Yumma-Re

Sing Sing

2013 (Monochrome)
alt-rock, songwriter
6.5

I campani Yumma-Re, base a Eboli, debuttano nel 1998 con l’Ep “Radio Tirana”, all’insegna del trip-hop bristoliano (Massive Attack in primis) che si conforma alle tendenze partenopee del periodo (Almamegretta, 24 Grana etc.) e si cala nel contesto leggero italico più atipico (Matia Bazar, Elisa etc.), ma che - a parte la produzione electro-atmosferica - non mette ancora in luce il talento della formazione.
Tra il 1997 e il 2002 il complesso, formato dai tre fratelli Luigi, Umberto e Francesco Nobile e Mario Boninfante (e l’ingegnere del suono “Bibi”), dà luogo a un notevole numero di esibizioni live (anche immortalate in disco nel 2000) e vince diversi riconoscimenti. Nel 2001, a conferma delle loro ambizioni, il tastierista Luigi Nobile realizza la colonna sonora per il cortometraggio di controinformazione “Nero Lavoro”, un mix di citazioni altrui e suoni eterei.

Dopo un lungo iato il primo album della formazione, “Eden” (My Kingdom Music, 2009), sterza verso un techno-rock più sincero e passionale, la cui produzione sempre più sofisticata prevede anche un tecnologico trattamento dei suoni e la cui esecuzione diventa evocativa e internazionale. Notevoli in questo senso sono il canto in francese di “La Negligence”, un lento allucinato in veste di vecchiume da fin de siecle per sole chitarre ed elettronica, come pure la marcetta elettronica con muro di suono pop anni 60 di “Try”. “Habito Paloma” è poi persino un numero d’avanguardia, un dream-pop distorto e disconnesso che cita in filigrana la “Cucurrucucù Paloma” di Tomas Mendez. Purtroppo i riempitivi nel mezzo dell’album ancora retrocedono ai luoghi comuni trip-hop e un po’ offuscano le loro intenzioni avanguardistiche. Dell’album esiste anche la versione remix del 2011.

Un’altra lunga pausa prelude al secondo “Sing Sing”, in cui la trasformazione è completa: interplay e scrittura sono ormai incrollabili. “Let’s Spank Politics” recupera la loro dimensione elettronica ma portandola sul piano superiore di un duetto gotico operistico.
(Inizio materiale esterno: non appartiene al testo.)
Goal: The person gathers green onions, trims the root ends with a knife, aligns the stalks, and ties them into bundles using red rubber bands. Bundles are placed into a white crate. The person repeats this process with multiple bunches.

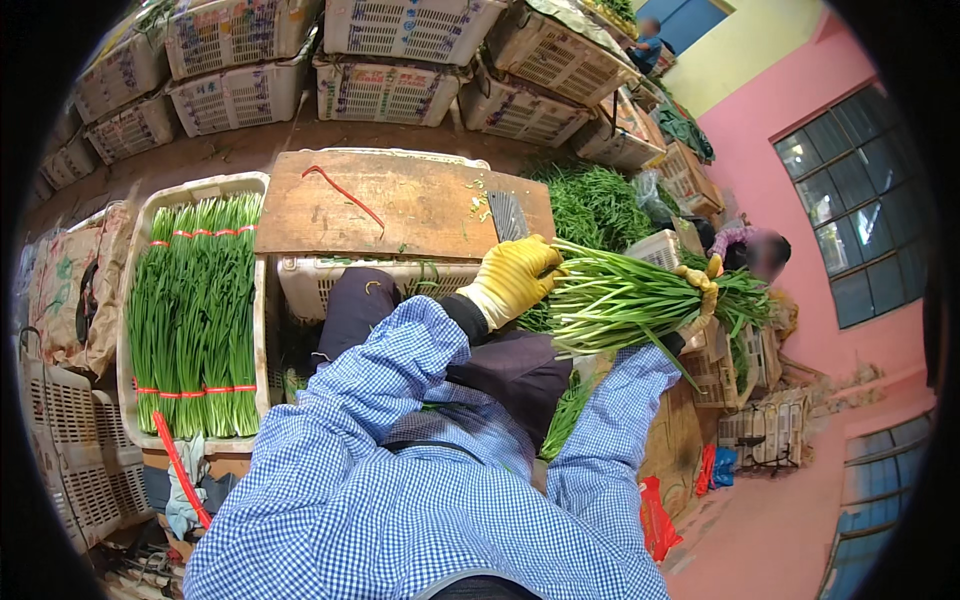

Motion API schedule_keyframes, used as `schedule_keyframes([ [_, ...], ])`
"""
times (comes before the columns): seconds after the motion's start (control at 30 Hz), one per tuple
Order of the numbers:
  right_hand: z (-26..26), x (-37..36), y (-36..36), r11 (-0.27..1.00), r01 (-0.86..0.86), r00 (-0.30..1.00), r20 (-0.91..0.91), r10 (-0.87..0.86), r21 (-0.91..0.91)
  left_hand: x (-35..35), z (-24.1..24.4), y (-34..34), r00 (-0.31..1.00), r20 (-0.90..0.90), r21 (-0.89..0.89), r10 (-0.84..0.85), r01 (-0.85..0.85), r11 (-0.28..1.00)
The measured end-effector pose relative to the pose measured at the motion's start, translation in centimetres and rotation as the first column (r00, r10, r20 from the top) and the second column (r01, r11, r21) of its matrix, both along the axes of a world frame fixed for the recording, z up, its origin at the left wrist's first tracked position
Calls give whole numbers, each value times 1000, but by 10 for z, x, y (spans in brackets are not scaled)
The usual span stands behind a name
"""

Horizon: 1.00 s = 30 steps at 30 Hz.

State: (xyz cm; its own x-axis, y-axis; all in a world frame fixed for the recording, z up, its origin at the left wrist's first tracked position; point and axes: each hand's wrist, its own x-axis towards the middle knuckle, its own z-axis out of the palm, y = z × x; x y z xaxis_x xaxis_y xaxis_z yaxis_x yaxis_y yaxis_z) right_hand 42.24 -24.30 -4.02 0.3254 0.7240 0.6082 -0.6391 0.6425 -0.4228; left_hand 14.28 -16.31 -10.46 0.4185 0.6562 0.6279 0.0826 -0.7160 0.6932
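Across the front of me is a loose bunch of garlic chives [626, 300], pale stem ends to the left and green leaves to the right. My right hand [699, 296], in a yellow glove, is wrapped around its leafy part. At the stem ends, my yellow-gloved left hand [517, 276] has its fingers curled and pinched against a few stalks; the fingertips are partly hidden. Beyond my left hand lies a wooden board [420, 202] with a red tie strip [345, 196], a dark ridged pad [508, 215] and pale scraps.
A white plastic crate [262, 315] at left holds several chive bundles [195, 300] tied with red bands. Loose chives [592, 202] are heaped behind the bunch. Stacked crates [390, 90] line the far side. A person [739, 247] sits at right, another [646, 46] farther back.
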Motion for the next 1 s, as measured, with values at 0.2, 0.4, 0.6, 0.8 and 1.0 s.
schedule_keyframes([
  [0.2, -9, 7, 2, 999, -16, 1000, -3, 16, -28, 16, -12, 2, 910, 413, -373, -38, 207, 904],
  [0.4, -11, 1, 1, 1000, -9, 1000, -26, 8, -26, 19, -40, 15, 691, 718, -637, 83, 604, 478],
  [0.6, 9, 10, -15, 999, 42, 995, -92, -44, -28, -49, -103, 43, 920, -279, -443, 276, -378, 813],
  [0.8, 2, 23, -15, 999, 42, 997, -69, -44, -20, -47, -96, 28, 943, -329, -354, 56, -178, 918],
  [1.0, -8, 20, -6, 994, 88, 995, -45, -91, -61, -7, -41, 20, 782, 523, -582, -339, 619, 528],
])
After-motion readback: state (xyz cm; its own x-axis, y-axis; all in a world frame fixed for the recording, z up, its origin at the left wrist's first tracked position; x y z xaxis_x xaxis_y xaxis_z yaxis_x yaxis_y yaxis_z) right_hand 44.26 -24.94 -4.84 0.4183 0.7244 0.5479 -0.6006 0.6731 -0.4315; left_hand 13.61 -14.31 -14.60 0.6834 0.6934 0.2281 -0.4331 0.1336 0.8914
In “Sudamerica” ritmo pulsante, scorie dub e una serie di eventi elettronici cercano di deragliare il caldo crooning di Nobile, mentre “Moon” sembra un remix trip-hop di una serenata alla Frank Sinatra, ma con piano e tromba che imbastiscono una sonata per conto proprio. Il desert-rock elettronico e dissonante alla Califone di “Rotten Meat” esplode in una tarantella distorta.
Insufflando poi una buona dose di lirismo, il complesso scodella “Autumn Song”, a evocare il tardo Nick Cave e i primi Doves, un’ode appassionata con eleganti tour strumentali, e “My Blues”, giustapponendo uno spleen depresso alla Chris Isaak agli impasti timbrici embrionali dei Menomena.
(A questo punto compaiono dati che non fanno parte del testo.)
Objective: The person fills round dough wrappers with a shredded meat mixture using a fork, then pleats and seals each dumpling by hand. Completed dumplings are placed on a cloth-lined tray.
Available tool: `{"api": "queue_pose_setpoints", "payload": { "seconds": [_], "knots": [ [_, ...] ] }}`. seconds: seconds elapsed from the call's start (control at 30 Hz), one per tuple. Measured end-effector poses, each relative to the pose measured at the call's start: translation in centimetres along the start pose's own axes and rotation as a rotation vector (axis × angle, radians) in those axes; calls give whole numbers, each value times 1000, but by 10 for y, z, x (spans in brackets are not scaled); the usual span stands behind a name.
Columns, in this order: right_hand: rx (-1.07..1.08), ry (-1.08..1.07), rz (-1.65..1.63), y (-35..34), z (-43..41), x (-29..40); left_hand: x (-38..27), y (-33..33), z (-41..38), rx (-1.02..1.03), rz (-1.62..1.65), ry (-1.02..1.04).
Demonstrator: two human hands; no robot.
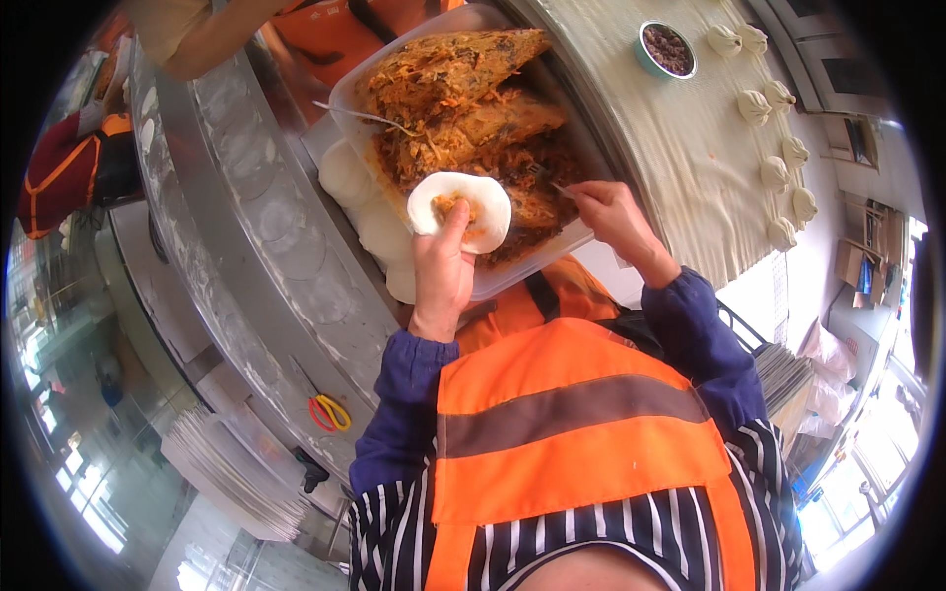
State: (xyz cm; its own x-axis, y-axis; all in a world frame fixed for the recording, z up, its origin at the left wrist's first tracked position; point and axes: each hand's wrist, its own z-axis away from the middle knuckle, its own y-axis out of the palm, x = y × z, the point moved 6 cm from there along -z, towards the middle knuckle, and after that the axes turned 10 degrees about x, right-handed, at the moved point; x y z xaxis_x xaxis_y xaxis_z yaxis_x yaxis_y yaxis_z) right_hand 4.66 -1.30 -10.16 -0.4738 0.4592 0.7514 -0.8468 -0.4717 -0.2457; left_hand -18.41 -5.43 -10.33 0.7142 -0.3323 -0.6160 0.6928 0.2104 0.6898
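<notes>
A round white dough wrapper (491,210) lies on the fingers of my left hand (443,277), whose thumb presses on a little orange filling at its centre. My right hand (610,214) pinches the handle of a utensil (563,190); its far end reaches into the filling and is partly hidden. Under both hands stands a translucent plastic tub (510,283), heaped with orange-brown shredded filling (458,81). Another metal utensil (362,114) rests over the tub's left side, its tip in the filling. More dough wrappers (373,221) lie overlapping just left of the tub.
At the right, a cloth-covered surface (665,140) bears several pleated buns (754,107) and a bowl of dark filling (667,50). Scissors (329,412) lie on the floured metal conveyor (259,192) at left. A co-worker's arm (214,37) shows at the top left.
</notes>
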Motion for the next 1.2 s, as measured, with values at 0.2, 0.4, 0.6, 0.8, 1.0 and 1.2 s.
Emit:
{"api": "queue_pose_setpoints", "payload": {
  "seconds": [0.2,0.4,0.6,0.8,1.0,1.2],
  "knots": [
    [80,-9,-140,2,4,6,5,-2,-6,-2,-42,9],
    [-75,-156,51,3,-10,20,-4,8,-6,29,-60,40],
    [156,-25,-239,5,44,63,-10,13,-10,56,35,52],
    [349,152,-418,26,61,75,-6,37,-15,62,-267,169],
    [116,40,104,-27,58,61,-16,5,-10,43,-16,166],
    [-48,-336,599,-22,20,45,-34,-9,-11,-43,112,141]
  ]
}}
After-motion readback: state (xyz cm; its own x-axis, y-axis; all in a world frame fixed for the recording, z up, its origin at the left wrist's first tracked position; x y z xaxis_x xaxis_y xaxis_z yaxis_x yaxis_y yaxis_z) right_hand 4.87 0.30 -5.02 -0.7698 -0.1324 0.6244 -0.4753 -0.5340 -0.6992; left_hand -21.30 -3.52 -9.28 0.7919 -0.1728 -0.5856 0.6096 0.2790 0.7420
Con il suo canto sperso tra effetti sonori equatoriali, un ritmo mediamente ballabile e i sovratoni che sfumano il confine tra il tecnologico e l'ancestrale, “You Let Me Down” è a mani basse la canzone più gloriosamente Peter Gabriel-iana del lotto. Se l’apice tecnico del loro camaleontismo illusionista è il flamenco di “La Reina De l’Aldea”, l’atmosferica ballata per piano e vibrafono con sottofondo pow-wow di “I Have a Gun” è il fulcro emotivo di tutto l’album.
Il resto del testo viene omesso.